The Day of Your Treatment
- Wear something comfortable and loose-fitting.
- Take your pain medication and other medications as you normally do.
- Stay hydrated by drinking water. Avoid drinks with caffeine, such as coffee, tea, and soda.
- Arrive on time. Your treatment may have to be rescheduled if you arrive late.
- If you’re going to be late, call 646-888-7046 after 6:00 am and leave a message with the charge nurse or unit assistant.
- You will need to give your nurse the name and phone number of the person or car service that will be taking you home after your treatment. If you don’t have this information, your treatment may be rescheduled.

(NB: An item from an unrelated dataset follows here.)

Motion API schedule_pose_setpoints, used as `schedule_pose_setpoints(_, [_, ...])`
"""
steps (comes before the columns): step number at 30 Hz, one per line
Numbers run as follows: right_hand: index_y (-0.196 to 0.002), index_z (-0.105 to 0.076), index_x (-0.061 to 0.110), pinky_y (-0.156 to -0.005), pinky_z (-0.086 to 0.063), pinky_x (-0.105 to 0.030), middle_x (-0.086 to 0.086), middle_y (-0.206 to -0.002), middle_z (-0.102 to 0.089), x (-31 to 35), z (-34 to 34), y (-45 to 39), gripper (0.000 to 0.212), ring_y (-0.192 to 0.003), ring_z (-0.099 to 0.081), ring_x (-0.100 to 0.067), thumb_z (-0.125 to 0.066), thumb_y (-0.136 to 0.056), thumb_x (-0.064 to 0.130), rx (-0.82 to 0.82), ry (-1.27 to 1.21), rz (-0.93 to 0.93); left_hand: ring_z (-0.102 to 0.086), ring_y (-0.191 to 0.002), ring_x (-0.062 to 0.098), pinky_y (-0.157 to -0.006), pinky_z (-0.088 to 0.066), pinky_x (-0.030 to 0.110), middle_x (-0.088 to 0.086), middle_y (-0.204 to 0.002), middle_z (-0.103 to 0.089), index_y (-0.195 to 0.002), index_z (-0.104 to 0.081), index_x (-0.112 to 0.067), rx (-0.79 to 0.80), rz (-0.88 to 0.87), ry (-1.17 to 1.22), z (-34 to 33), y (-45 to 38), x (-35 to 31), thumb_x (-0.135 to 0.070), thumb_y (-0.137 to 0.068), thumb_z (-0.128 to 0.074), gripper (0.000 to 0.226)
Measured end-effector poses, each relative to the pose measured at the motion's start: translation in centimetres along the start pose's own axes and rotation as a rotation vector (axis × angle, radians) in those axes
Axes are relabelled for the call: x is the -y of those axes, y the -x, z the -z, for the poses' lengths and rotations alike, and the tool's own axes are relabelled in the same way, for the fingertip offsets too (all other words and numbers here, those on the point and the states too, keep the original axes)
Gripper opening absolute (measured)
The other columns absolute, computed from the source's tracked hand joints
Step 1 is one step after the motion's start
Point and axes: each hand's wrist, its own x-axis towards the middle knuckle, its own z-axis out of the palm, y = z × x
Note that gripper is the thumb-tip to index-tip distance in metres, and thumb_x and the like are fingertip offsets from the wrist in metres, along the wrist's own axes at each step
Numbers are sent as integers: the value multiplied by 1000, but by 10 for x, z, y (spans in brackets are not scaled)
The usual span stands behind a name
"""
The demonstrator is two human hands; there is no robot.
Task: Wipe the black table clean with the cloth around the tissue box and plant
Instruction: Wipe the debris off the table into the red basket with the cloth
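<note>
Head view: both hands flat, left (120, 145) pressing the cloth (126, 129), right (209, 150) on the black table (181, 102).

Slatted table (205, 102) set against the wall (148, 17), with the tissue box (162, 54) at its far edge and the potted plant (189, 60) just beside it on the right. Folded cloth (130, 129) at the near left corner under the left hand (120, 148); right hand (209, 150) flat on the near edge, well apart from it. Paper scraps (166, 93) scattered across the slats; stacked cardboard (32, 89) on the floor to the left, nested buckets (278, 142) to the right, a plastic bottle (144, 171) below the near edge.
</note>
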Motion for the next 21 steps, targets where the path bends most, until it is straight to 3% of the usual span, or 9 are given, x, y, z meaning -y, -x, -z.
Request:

You won’t be able to drive for the rest of the day after your treatment. You must have someone drive you to and from your appointment. Your caregiver, or anyone coming with you to your appointment, can park at the garages near the JRSC.
The JRSC is located at:
1133 York Avenue
(between East 61st and East 62nd Streets)
New York, NY 10065
- If you’re coming from the northbound FDR Drive, you will need to go around the block to pull into the Josie Robertson driveway on York Ave, between East 62nd and East 61st Streets.
- If you’re coming from the southbound FDR Drive, drive down York Avenue and pull into the driveway of the JRSC.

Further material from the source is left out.